Activity – The task calls for each line of the records below in which the word "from" appears.

== Source material ==

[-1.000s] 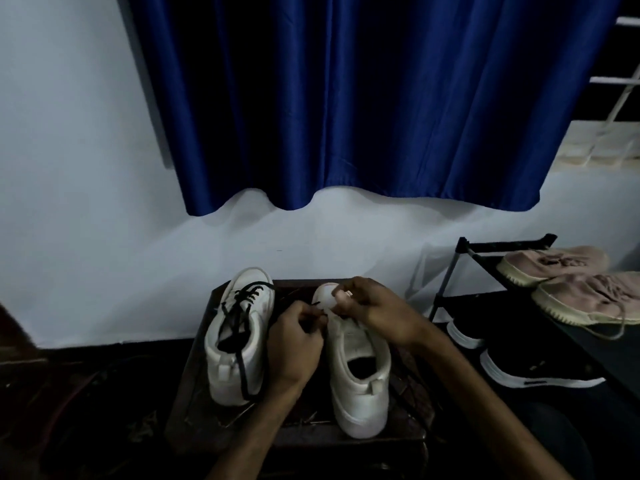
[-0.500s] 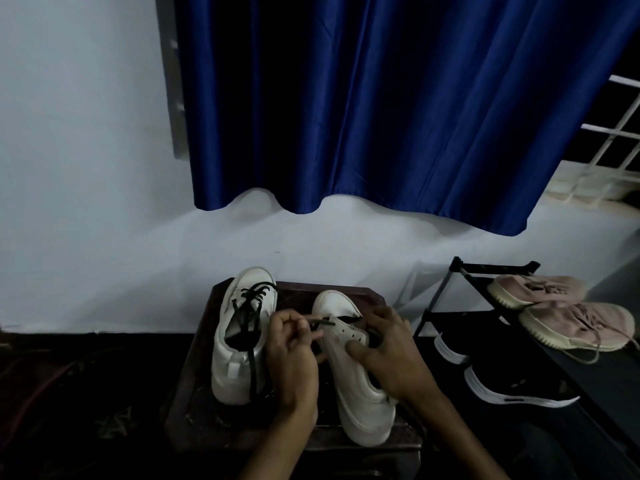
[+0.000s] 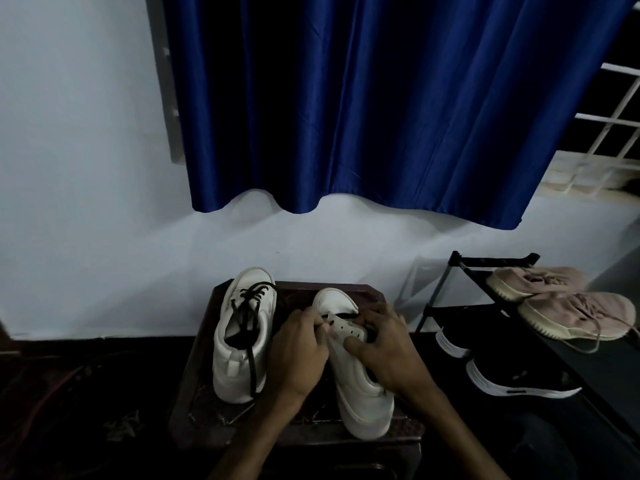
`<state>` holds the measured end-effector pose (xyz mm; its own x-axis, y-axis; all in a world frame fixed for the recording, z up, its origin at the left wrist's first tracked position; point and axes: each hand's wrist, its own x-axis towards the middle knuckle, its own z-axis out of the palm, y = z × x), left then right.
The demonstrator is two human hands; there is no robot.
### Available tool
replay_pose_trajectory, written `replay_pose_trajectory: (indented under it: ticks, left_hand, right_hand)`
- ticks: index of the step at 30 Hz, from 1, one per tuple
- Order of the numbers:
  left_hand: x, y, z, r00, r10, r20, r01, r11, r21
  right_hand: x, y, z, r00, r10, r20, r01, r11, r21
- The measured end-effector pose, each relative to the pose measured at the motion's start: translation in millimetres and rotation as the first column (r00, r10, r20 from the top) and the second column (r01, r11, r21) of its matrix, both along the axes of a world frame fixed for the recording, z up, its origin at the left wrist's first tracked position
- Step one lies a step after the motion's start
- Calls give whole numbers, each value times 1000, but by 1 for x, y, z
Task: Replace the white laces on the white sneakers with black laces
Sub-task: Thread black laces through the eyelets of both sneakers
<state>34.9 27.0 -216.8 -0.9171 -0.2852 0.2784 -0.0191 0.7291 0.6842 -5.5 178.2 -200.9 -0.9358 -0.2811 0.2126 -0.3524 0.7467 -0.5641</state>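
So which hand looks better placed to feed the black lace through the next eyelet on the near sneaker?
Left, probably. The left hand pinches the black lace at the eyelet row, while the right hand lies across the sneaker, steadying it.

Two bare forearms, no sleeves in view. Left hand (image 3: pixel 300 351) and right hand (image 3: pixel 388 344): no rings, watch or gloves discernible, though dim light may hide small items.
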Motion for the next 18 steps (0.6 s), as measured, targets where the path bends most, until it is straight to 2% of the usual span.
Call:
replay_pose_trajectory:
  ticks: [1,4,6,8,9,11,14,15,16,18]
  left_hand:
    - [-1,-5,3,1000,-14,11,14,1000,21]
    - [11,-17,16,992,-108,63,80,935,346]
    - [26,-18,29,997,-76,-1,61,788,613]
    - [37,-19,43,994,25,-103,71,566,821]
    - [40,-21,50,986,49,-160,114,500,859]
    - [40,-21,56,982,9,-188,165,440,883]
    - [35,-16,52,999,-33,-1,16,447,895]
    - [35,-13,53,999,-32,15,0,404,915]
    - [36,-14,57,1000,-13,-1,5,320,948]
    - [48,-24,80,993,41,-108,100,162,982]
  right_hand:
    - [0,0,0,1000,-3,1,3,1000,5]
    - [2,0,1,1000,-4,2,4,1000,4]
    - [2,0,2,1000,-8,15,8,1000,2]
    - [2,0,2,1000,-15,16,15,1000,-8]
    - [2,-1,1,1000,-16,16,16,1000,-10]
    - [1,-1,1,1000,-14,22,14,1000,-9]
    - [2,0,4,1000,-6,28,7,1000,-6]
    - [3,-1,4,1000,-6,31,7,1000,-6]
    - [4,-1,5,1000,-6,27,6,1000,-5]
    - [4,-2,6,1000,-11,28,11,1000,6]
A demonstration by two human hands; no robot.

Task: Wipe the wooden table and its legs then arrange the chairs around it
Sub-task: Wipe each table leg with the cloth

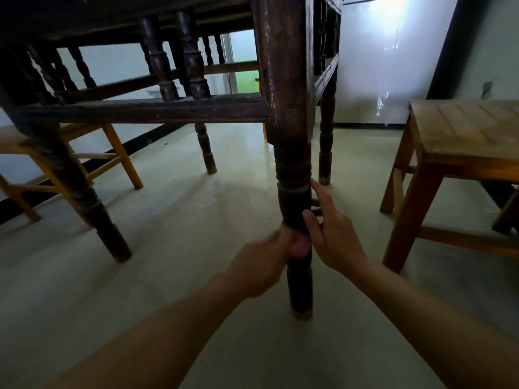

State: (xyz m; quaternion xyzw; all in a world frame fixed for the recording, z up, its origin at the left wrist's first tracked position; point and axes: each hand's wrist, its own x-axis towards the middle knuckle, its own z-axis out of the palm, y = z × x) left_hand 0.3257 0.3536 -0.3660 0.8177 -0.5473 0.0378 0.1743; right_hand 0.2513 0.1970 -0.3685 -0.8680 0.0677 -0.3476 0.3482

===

Answer –
- ticks: index of the step at 30 Hz, from 1, one per tuple
- The measured end-effector pose, each relative to the pose measured at the motion's start: translation in millimetres and rotation as the first column (r00, r10, r20 from the top) and the second column (r01, r11, r21) of its matrix, both along the axes of a world frame fixed for the recording, z up, its origin at the left wrist's first tracked position

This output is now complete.